Button placement was a huge issue with me. It's actually a situation I was referring to in another article I wrote recently that discussed why design does matter in a smartphone. Oddly, I've never considered button placement to be a huge issue until now. I'm not sure if it's because of the size of the phone or what, but when it came to watching YouTube videos or Netflix the buttons were in all the wrong places for me. I would hit the power button because that's where my index finger would rest while holding the phone in landscape mode, or I would accidentally turn the sound all the way down because that's around where my thumb rested on the underside of the device. It was pretty frustrating. I also had issues with turning my sound all the way down or up just by trying to hold the phone in one hand. My index finger would push down the volume and I would miss notifications. This is possibly something that I could have adjusted to in time, but for the ten days that I used the device it was a constant issue.

Finally, on the tenth day, I did decide that perhaps the Galaxy S4 wasn't the device for me. It had its good qualities about it, but there was too much going on with it that I never really got that euphoric feeling of owning the device. I briefly considered that it might have been the heat that was the root of all the issues I was experiencing, but in the end I decided that I think I would just go with the HTC One instead.

I was nervous because the main thing holding me back was the UltraPixel camera, but as it turns out it's really not that bad. They're certainly not the most detailed images I've seen, but they are detailed enough. It's not noticeably different unless you place it next to other photos taken by phones like the Galaxy S4 or the Lumia cameras. Even then, it does perform exceedingly well when taking low-lit photos, as it has been known to do. It's not the perfect camera, but it works well as a smartphone camera.

The actual feel of the device in the hand felt better to me than the Galaxy S4 did as well. Perhaps it's because I'm used to a little more heft coming from the iPhone 4S and all, but the device was also slightly narrower and I have an easier time using it one-handed than I did the Galaxy S4. I also like the slightly curved back of the device in the hand, although the OCD in me isn't very happy that it doesn't set perfectly flat on a flat surface.

I noticed that the transitions on the One were a lot smoother and quicker than the Galaxy S4, something that surprised me given that the S4 has a slight edge on processing power. From the lock screen to switching between apps, the One does a great job of keeping the transitions quick and clean. It's also a lot faster at taking photos, which is important when trying to get those quick shots of time-sensitive photo subjects.

BoomSound is also something that I've come to absolutely adore. Not only is the sound loud, but it's also clear. Who would have thought that front-facing speakers would be such a game changer? Now I don't have to put in headphones if I want to listen to the music on my phone clearly, not to mention I can keep my phone facing upwards when resting on a flat surface to keep tabs on my notification LED. Front-facing speakers and BoomSound is a great feature for the HTC One.

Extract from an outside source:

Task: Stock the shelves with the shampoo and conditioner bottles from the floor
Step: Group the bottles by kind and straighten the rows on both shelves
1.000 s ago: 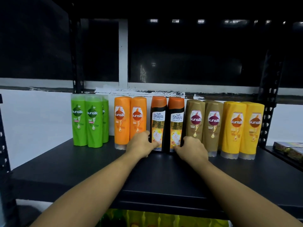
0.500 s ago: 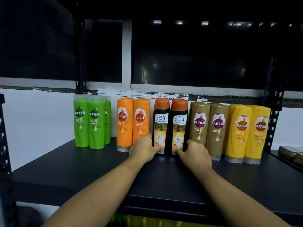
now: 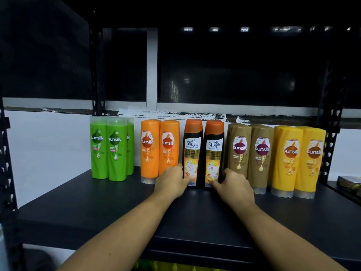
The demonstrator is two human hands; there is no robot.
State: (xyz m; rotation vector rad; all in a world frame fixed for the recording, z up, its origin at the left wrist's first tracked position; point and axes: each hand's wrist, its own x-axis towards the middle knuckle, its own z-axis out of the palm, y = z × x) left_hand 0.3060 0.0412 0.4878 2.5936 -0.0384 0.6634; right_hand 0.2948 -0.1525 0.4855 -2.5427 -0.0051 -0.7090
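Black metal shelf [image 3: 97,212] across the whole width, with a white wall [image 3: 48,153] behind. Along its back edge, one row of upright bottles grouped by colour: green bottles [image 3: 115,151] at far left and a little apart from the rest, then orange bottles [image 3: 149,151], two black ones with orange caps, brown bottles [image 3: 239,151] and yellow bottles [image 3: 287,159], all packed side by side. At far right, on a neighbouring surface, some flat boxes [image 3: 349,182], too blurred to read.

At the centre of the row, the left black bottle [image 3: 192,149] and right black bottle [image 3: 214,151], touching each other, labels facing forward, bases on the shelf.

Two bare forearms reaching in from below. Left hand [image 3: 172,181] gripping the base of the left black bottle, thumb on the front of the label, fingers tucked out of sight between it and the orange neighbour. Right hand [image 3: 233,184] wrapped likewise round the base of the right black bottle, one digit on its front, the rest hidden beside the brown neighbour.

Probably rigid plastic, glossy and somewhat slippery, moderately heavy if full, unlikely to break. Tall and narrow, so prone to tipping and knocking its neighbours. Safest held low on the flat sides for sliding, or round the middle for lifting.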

Overall, I've been enjoying my time with the HTC One more than I enjoyed my Galaxy S4. There are features that I do miss about the GS4 that I would like to incorporate into the HTC One, but since I can't mash the two devices together and get one super awesome phone, and I can only pick one, I have to say that my experience with the HTC One has been more pleasant overall for me. The Galaxy S4 is still a great phone, and although it didn't work out for me doesn't mean that it can't work out for other people. These two devices are both awesome, and each have different features to bring to the table depending on individual preference. It just so happens that what HTC had to offer better suited my tastes.